Write out the listing below from the line containing "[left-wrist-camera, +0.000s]" to its last line, unaltered, ends included.

Data provided section start

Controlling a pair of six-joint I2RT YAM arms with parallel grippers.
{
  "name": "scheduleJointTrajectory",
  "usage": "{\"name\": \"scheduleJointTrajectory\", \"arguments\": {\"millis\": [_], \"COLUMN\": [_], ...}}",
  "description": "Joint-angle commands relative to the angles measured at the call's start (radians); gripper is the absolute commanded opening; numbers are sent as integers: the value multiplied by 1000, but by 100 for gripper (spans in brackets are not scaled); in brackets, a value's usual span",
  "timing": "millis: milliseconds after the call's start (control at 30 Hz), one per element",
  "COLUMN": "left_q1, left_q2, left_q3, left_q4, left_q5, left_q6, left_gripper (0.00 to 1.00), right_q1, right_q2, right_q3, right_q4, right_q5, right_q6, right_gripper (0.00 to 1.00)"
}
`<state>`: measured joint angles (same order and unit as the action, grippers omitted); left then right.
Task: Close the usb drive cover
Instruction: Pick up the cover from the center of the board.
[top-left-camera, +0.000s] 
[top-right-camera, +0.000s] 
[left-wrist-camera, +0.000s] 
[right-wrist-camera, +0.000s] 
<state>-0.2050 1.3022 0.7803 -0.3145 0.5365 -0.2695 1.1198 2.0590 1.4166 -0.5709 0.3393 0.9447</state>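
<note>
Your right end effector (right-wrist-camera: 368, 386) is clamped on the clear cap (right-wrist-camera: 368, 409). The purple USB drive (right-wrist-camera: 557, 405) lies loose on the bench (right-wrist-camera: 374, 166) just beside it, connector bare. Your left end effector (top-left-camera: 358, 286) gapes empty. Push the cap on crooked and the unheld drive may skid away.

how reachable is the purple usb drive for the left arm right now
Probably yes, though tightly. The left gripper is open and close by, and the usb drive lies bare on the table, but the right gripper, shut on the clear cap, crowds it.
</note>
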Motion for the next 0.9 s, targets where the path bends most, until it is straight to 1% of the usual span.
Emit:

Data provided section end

### Result of the task
[left-wrist-camera, +0.000s] 
[right-wrist-camera, +0.000s] 
<state>-0.2050 1.3022 0.7803 -0.3145 0.5365 -0.2695 1.1198 2.0590 1.4166 -0.5709 0.3393 0.9447</state>
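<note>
Your right end effector (right-wrist-camera: 368, 386) is clamped on the clear cap (right-wrist-camera: 368, 409). The purple USB drive (right-wrist-camera: 557, 405) lies loose on the bench (right-wrist-camera: 374, 166) just beside it, connector bare. Your left end effector (top-left-camera: 358, 286) gapes empty. Push the cap on crooked and the unheld drive may skid away.

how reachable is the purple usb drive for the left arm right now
Probably yes, though tightly. The left gripper is open and close by, and the usb drive lies bare on the table, but the right gripper, shut on the clear cap, crowds it.
</note>
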Motion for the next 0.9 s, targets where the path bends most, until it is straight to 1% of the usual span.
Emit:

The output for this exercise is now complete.